_WHAT THE TASK ASKS_
In the listing that follows, find the lines with the string "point" and report how many there are, without commentary.

BEGIN

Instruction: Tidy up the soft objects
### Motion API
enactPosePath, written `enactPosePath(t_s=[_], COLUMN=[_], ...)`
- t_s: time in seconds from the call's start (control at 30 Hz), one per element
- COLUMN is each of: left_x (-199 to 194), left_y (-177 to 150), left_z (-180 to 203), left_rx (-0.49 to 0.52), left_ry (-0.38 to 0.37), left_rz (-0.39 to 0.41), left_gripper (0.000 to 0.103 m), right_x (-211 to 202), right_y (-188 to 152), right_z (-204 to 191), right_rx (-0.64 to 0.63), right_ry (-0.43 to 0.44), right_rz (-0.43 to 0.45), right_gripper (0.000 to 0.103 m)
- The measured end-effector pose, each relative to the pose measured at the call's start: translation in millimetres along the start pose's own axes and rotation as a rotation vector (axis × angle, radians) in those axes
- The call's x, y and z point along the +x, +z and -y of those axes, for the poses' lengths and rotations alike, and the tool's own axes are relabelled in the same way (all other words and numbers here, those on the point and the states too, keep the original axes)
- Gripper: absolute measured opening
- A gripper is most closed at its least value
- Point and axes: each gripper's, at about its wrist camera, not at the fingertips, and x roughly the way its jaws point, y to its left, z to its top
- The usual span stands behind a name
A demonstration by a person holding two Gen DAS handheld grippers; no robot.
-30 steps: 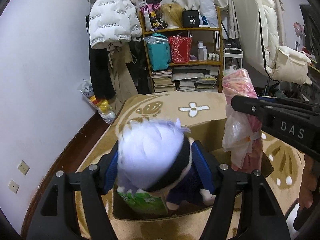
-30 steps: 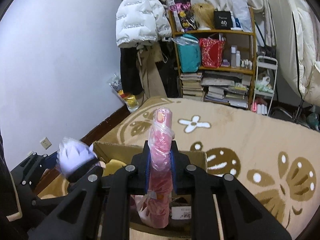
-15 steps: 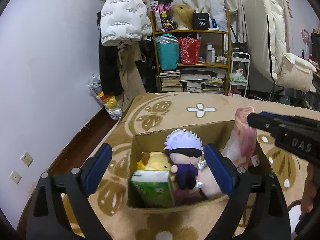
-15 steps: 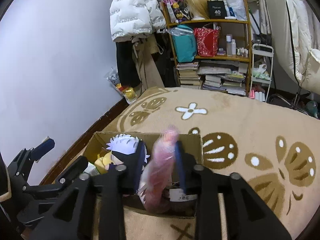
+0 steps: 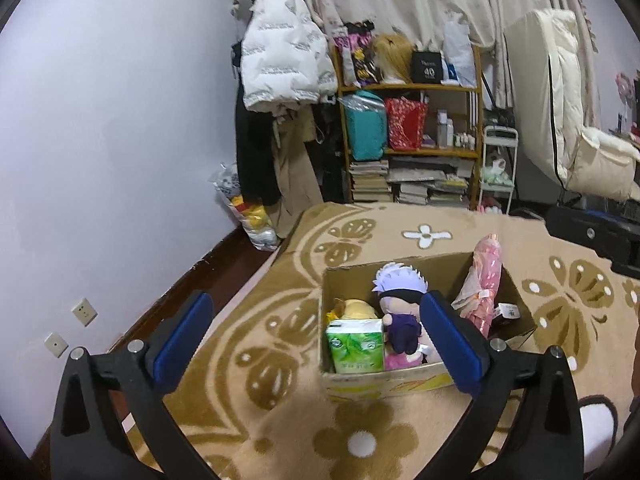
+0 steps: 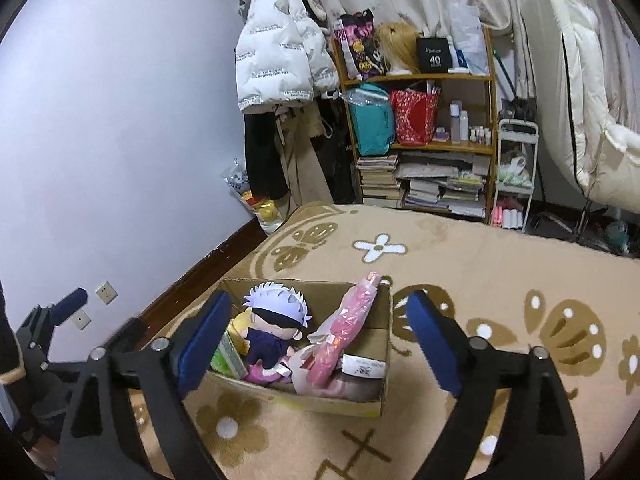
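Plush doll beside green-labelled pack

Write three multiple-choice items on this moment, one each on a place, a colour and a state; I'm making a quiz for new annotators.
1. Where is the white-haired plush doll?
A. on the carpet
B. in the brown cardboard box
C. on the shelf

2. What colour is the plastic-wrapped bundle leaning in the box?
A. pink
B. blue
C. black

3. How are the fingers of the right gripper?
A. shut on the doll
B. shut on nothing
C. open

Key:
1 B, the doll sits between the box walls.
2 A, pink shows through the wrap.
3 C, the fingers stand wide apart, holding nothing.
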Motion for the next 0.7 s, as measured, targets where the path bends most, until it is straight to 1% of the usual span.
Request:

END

_YOUR SOLUTION_
2